HOMOEOPATHIC TREATMENT OF SOME INFECTIONS



And then it came to me that I had put in my duffle bag some white arsenic for taxidermy purposes and perhaps that might help. Anyway, I put a good sized powder of it in half a pint of water, shook it until I thought it was pretty well dissolved, put twenty drops of that in a glass of water and administered a teaspoonful (all she could take) every hour. This was about 11 a. m. By 6 p.m. she seemed a little brighter and slept between 9 and 12. The next morning she took nearly a cupful of venison broth and retained it, and had no more nausea but improved steadily though very slowly, so at the end of six days she could sit propped up in bed.

An occasional dose of that same Arsenic was given over a period of ten days and she made a good recovery. Her baby, a boy, who must have weighed nine pounds, took condensed milk and water from the start and thrived on it.

We cannot believe all previous physicians were misled with a blind faith when we refer with profit to that curative work.

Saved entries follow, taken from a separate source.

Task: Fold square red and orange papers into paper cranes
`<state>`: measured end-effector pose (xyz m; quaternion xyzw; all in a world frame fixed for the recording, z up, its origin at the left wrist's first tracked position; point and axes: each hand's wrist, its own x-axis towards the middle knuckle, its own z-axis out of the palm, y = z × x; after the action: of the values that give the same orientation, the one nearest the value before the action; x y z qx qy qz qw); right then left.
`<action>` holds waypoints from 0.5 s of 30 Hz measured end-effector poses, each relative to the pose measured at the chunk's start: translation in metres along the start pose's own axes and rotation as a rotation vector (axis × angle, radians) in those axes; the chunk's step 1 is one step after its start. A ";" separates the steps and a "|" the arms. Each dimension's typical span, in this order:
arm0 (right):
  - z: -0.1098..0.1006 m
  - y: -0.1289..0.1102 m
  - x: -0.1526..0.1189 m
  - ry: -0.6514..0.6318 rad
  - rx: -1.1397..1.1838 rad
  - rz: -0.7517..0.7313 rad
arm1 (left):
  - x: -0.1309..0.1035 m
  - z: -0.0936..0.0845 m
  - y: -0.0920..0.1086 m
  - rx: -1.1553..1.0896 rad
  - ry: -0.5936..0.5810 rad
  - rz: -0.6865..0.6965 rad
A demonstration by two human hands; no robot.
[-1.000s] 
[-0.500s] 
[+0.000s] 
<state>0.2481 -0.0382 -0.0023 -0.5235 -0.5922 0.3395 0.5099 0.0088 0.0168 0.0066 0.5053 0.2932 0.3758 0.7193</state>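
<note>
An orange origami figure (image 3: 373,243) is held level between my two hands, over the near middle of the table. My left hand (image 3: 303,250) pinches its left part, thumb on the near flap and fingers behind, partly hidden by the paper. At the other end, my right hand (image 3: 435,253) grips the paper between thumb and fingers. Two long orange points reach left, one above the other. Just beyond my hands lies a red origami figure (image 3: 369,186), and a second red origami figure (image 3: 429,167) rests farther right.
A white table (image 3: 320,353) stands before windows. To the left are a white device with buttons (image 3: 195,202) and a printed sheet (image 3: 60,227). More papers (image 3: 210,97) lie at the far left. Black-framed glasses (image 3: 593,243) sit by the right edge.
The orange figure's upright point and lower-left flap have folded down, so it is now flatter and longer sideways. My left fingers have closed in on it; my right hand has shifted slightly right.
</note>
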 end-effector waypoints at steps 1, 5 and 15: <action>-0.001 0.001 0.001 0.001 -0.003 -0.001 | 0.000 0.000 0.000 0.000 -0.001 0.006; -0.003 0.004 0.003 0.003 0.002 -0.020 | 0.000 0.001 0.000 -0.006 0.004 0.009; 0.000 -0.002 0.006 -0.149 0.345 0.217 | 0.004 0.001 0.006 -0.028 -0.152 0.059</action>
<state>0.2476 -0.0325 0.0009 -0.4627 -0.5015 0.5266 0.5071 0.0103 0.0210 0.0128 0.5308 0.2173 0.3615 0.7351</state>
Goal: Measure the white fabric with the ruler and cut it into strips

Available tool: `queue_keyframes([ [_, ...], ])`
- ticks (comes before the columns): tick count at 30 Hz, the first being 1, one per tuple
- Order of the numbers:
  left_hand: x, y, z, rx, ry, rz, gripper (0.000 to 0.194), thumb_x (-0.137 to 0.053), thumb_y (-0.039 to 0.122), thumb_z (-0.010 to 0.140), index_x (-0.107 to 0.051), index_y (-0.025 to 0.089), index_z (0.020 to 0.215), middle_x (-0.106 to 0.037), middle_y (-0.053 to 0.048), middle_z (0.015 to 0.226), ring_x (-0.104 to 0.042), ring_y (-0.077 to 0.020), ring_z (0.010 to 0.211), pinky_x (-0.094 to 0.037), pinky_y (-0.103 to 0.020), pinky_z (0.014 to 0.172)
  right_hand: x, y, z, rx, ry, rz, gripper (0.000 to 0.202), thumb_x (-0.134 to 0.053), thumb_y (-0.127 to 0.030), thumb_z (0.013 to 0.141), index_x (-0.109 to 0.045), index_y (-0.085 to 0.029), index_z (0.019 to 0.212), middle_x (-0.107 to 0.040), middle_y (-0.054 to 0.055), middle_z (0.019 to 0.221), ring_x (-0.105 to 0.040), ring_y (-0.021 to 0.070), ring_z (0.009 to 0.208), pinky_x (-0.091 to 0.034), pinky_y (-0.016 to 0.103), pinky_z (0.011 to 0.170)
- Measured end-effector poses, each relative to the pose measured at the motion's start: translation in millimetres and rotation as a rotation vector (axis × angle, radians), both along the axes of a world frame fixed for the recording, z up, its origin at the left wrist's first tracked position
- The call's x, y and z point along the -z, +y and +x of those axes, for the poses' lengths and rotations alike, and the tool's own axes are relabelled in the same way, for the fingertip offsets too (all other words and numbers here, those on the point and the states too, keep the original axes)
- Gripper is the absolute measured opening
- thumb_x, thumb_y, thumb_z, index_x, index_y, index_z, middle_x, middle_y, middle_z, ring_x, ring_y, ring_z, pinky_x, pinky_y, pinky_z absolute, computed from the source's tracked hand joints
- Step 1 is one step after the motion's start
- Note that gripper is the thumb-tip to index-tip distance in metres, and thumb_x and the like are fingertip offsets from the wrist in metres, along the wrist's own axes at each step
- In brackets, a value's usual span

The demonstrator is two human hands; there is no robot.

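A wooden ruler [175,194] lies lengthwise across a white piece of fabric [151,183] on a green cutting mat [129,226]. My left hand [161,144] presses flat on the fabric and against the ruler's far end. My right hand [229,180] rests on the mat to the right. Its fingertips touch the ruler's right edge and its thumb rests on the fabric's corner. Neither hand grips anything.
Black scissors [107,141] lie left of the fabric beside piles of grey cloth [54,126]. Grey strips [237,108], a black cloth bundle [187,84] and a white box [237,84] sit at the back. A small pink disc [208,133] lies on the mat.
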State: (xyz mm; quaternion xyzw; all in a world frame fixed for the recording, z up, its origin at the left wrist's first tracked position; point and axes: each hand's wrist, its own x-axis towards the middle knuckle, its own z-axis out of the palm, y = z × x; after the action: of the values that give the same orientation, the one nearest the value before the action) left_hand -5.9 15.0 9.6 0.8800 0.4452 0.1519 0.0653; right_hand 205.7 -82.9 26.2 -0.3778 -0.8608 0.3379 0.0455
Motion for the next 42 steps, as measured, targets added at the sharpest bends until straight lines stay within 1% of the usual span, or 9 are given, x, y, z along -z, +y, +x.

So long as we find patients relieved and cured of their constitutional defects it is a major hazard to decry all that is not in literal accord with modern so-called rational interpretation. A beginner in homoeopathy needs the balance that study of the old masters affords. Whatever is false, time will safely discard; but to disregard all because of some admitted errors in damaging to our cause and to the patients under our care.–RAY W. SPALDING, M. D., before the Eastern, 1929.